Work to complete — Return each line of the data that follows exactly as it reads.

= Beginning of Section =

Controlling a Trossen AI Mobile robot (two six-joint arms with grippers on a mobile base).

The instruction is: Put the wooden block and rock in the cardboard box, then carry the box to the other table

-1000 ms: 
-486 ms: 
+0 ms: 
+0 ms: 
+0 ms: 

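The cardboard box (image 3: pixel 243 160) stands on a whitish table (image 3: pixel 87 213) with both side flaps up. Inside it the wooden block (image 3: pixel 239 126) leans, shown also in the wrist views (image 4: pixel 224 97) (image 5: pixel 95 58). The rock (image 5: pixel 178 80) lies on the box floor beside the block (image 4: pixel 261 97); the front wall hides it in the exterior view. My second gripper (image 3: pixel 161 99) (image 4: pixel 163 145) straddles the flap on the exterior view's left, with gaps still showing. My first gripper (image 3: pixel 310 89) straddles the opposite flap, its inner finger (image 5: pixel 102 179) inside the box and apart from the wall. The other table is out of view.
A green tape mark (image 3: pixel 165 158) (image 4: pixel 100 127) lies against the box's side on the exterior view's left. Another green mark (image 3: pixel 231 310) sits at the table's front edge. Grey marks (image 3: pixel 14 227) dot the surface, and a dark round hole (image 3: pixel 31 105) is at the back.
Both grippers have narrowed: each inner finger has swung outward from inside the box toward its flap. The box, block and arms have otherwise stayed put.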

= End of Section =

Solution —
Controlling a Trossen AI Mobile robot (two six-joint arms with grippers on a mobile base).

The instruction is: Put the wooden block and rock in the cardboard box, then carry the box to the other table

-1000 ms: 
-486 ms: 
+0 ms: 
+0 ms: 
+0 ms: 

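The cardboard box (image 3: pixel 243 160) stands on a whitish table (image 3: pixel 87 213) with both side flaps up. Inside it the wooden block (image 3: pixel 239 126) leans, shown also in the wrist views (image 4: pixel 224 97) (image 5: pixel 95 58). The rock (image 5: pixel 178 80) lies on the box floor beside the block (image 4: pixel 261 97); the front wall hides it in the exterior view. My second gripper (image 3: pixel 161 99) (image 4: pixel 163 145) straddles the flap on the exterior view's left, with gaps still showing. My first gripper (image 3: pixel 310 89) straddles the opposite flap, its inner finger (image 5: pixel 102 179) inside the box and apart from the wall. The other table is out of view.
A green tape mark (image 3: pixel 165 158) (image 4: pixel 100 127) lies against the box's side on the exterior view's left. Another green mark (image 3: pixel 231 310) sits at the table's front edge. Grey marks (image 3: pixel 14 227) dot the surface, and a dark round hole (image 3: pixel 31 105) is at the back.
Both grippers have narrowed: each inner finger has swung outward from inside the box toward its flap. The box, block and arms have otherwise stayed put.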

This exercise is done.